(Beginning of RECORDS FOR THIS EXERCISE)

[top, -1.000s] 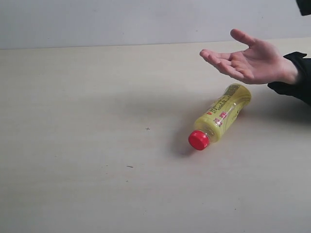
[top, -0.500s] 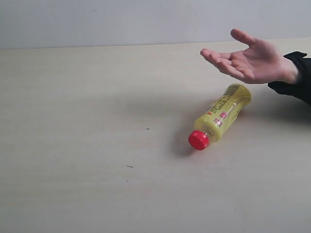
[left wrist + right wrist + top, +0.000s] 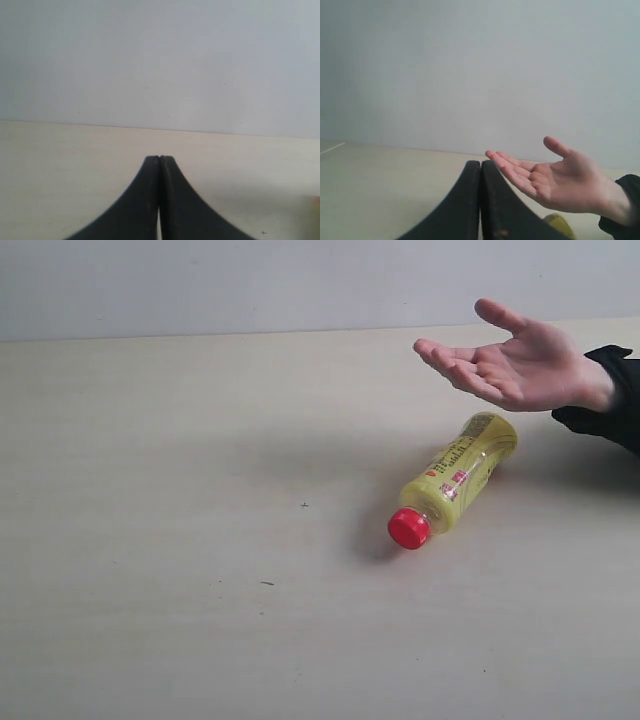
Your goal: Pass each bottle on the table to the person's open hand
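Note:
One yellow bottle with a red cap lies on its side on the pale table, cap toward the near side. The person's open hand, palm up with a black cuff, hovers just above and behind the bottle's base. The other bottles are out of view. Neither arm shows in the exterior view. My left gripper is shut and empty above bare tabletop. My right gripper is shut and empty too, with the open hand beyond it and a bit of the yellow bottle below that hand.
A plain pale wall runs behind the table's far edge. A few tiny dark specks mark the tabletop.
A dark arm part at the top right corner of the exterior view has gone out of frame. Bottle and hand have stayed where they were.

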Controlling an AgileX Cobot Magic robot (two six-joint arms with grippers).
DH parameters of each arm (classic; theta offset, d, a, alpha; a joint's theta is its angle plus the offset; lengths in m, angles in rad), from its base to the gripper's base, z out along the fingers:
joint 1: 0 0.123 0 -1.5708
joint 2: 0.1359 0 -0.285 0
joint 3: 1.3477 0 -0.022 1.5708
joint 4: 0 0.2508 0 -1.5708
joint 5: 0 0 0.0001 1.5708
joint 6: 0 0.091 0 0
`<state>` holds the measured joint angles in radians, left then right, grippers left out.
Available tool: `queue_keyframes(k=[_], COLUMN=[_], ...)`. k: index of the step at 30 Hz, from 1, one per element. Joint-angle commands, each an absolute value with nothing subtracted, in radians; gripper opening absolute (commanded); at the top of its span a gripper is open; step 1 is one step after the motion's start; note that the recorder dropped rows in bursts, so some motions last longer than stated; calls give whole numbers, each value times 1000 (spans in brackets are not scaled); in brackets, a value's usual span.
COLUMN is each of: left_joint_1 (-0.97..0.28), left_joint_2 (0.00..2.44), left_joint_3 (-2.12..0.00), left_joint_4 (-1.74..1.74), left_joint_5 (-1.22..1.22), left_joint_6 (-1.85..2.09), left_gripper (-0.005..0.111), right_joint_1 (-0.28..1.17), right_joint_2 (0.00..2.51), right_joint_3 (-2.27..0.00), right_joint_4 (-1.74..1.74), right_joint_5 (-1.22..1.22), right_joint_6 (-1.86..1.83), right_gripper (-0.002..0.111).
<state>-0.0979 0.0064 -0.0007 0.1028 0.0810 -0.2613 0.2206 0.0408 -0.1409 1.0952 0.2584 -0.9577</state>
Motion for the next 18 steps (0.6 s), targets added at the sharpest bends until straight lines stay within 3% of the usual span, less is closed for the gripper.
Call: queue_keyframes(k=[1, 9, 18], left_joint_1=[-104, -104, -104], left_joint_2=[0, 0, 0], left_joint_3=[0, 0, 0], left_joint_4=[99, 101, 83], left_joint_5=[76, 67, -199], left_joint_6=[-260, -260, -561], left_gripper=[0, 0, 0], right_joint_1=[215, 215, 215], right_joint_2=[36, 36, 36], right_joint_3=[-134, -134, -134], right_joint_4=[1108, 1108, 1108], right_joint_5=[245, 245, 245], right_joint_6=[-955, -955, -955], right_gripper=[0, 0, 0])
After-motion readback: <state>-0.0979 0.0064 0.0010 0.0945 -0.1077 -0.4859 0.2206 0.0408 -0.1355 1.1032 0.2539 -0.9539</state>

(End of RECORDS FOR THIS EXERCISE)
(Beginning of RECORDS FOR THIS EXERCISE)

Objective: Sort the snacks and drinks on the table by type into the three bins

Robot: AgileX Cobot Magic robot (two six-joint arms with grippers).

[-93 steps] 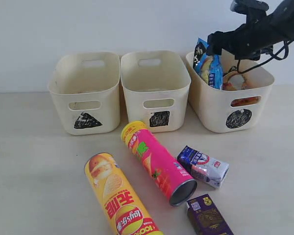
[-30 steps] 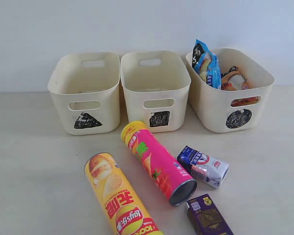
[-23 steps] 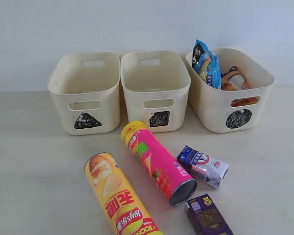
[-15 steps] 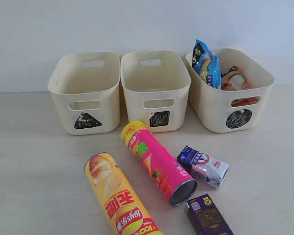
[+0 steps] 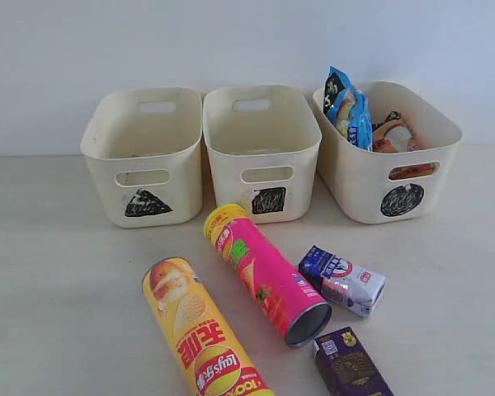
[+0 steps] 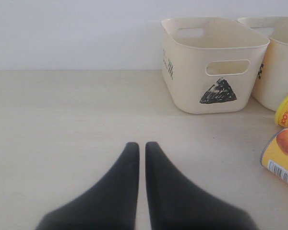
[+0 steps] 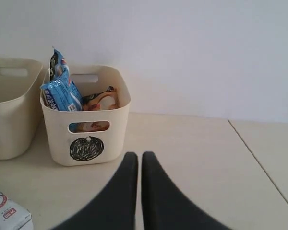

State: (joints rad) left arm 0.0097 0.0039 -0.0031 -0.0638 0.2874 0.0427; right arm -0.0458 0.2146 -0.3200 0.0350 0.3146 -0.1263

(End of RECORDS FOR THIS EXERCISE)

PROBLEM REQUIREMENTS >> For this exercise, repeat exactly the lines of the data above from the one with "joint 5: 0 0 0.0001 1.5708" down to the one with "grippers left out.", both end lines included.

RESULT OF THIS EXERCISE >>
joint 5: 0 0 0.0001 1.5708
joint 6: 0 0.091 0 0
`<state>` holds the measured joint angles in radians, left then right, grippers left out.

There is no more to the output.